Archive for October 8th, 2009

Spinning The Wheel

With the WTO lambasting Europe for the illegal subsidies poured all over the Airbus portfolio, it comes as very little surprise that once again, Airbus and parent EADS have been caught short – and no, that doesn’t mean someone emulated Jean Pierson’s alleged trouser-dropping antics to win an airplane order.

Lexington Institutes Dr. L. Thompson produced a startling short piece yesterday that has been “ignored”, shall we say, by quite a few quarters - especially by the usual one-trick pony, broken-record advocates of an Airbus or split-deal procurement for the US Air Force KC-X tanker selection.

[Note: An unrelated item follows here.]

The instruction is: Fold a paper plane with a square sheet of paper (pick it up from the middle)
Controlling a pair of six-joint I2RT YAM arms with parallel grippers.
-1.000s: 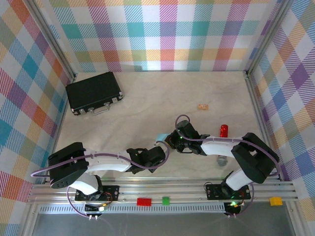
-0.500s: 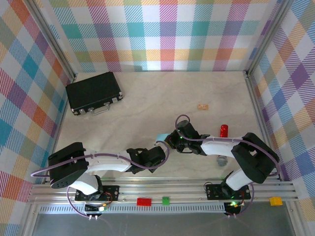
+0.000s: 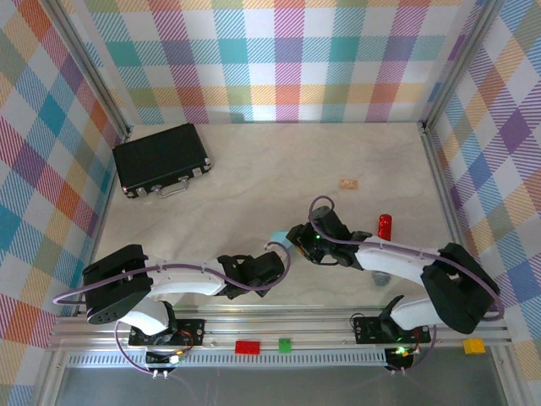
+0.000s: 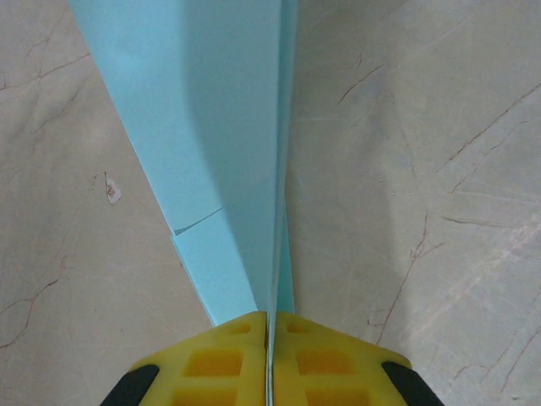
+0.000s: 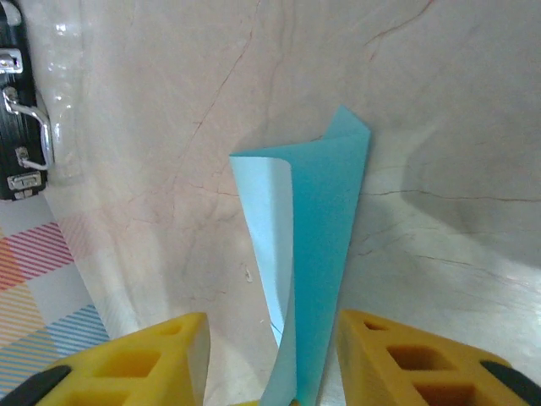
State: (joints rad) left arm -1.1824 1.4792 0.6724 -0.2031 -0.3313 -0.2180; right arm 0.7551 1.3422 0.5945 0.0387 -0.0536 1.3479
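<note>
Where the two arms meet near the front middle of the tabletop (image 3: pixel 254 178), the folded turquoise paper (image 3: pixel 279 238) stands up on edge between them, its far end touching the marble-patterned surface. The left pincer (image 4: pixel 268 321) is pressed together on the paper's near edge, its yellow fingers (image 4: pixel 211 359) clamping the layers at a centre crease, and from there the paper (image 4: pixel 220 127) widens away over the tabletop as a long tapering flap. In the overhead view the left pincer (image 3: pixel 270 256) sits just below the paper, and the right pincer (image 3: pixel 296 237) is just beside it on the right. The right pincer (image 5: pixel 269 320) stands spread, its yellow fingers (image 5: pixel 161 355) well apart on either side of the paper (image 5: pixel 325 220); there the paper shows a darker outer layer and a paler inner one curling open at the top. A black case (image 3: pixel 161 159) lies at the far left, a small tan scrap (image 3: pixel 348 183) lies well beyond the arms, and a red-tipped marker (image 3: pixel 385 225) stands beside the right arm.
</note>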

Dr. Thompson illustrates the trans-Atlantic disparity in EADS’ marketing of the A330 for the tanker selection and dissects the numbers the likes of the aerospace media seldom seem to ask:

…in a September 25 letter to members of Congress about the company’s bid to provide a future tanker for the U.S. Air Force, Airbus says, “the Airbus product line is 45% U.S. sourced.” Not bad — even France doesn’t supply that much Airbus content. But back in Paris, where the subsidies originate, EADS has a different story. The company told Les Echos, the Parisian equivalent of the Wall Street Journal, that 21% of the content on Airbus planes comes from North America.

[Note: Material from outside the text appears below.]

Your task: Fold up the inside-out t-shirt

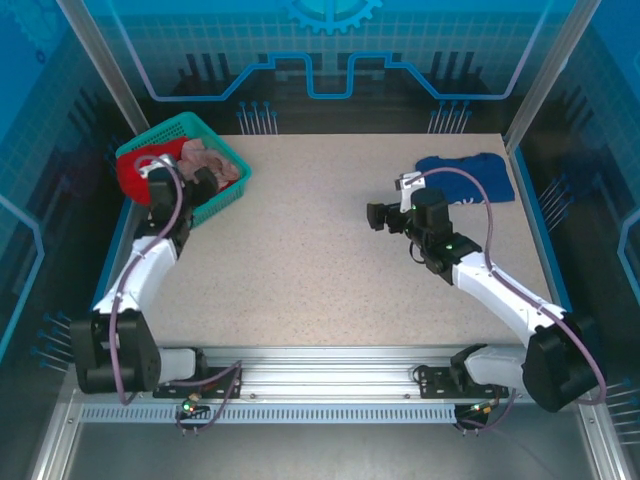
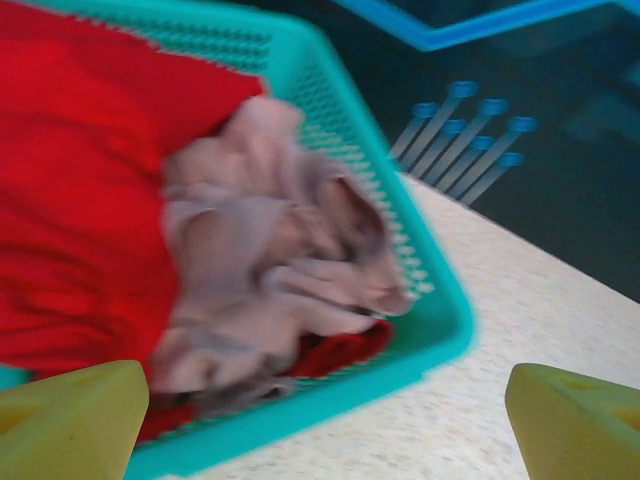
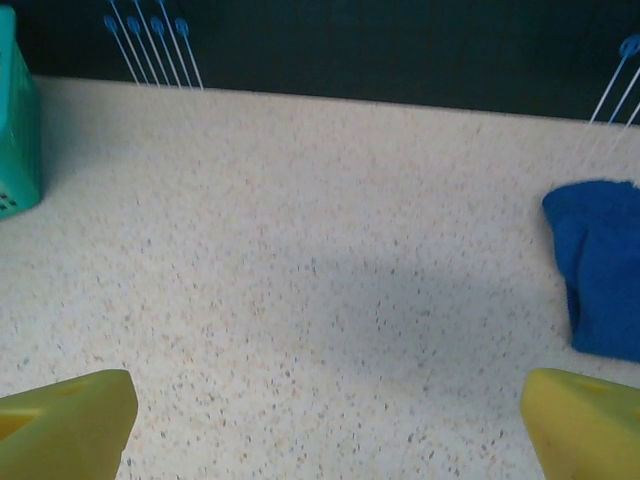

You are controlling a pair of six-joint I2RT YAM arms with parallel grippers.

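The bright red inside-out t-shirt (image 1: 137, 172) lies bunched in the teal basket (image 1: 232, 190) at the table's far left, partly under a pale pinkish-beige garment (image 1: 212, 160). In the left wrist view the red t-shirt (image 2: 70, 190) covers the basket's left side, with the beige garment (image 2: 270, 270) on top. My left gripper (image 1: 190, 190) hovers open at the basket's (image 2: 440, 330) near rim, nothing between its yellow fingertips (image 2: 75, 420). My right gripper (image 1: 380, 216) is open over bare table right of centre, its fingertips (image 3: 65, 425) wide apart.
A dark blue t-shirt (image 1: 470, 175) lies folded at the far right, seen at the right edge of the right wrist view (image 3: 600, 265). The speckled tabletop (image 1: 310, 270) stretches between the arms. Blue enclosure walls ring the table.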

Of course, this isn’t the first time EADS or Airbus have been so “candid” about the content of their proposed tanker, especially when you consider that somehow Northrop Grumman is the “prime contractor” for the tanker, despite having worked on zero projects with either EADS or its Airbus arm - let alone had anything meaningful to do with any A330 model.

The A330MRTT at best, has a dubious history while EADS still battles to address a key concern in that the boom designed for the model does not work and has failed to transfer any fuel through it - much to the utter dismay of the Royal Australian Air Force that had hoped the problem would have been solved over twelve months ago.

Privately, Northrop Grumman is not convinced it could deliver a workable boom for the required entry into service as outlined by the US Air Force. Suddenly “more” isn’t appealing…

Of course, what would be better is for Airbus or parent EADS to clarify just what percentage of content of the A330 is US-sourced; is it 45% or is it 21%?

Monsieur Gallois?

Like the soundtrack, you can spin the wheel whichever way you like - although I saved this little gem for the end (click image to enlarge).

EADS Advertisements 

EADS/Airbus in 2004 claimed the A380 comprised 50% (or half) content from US based vendors/companies. Just a few years later in Les Echos, the content supplied to the same airplane from Europe (or France) is an astonishing 76%!

So, you have to ask the question - does Northrop Grumman really believe a tanker win for them will secure/support “48,000” US jobs while Airbus seeks yet more aid on the A350XWB to distort the marketplace and ship jobs to France and Germany?

Most folk feel sorry for those in the state of Alabama - particularly if they really believe they will be the grand recipients of all these mythical jobs.

The WTO ruling can only be ignored for so long by the US Air Force. If they do not put it in to play, folks on Capitol Hill certainly will.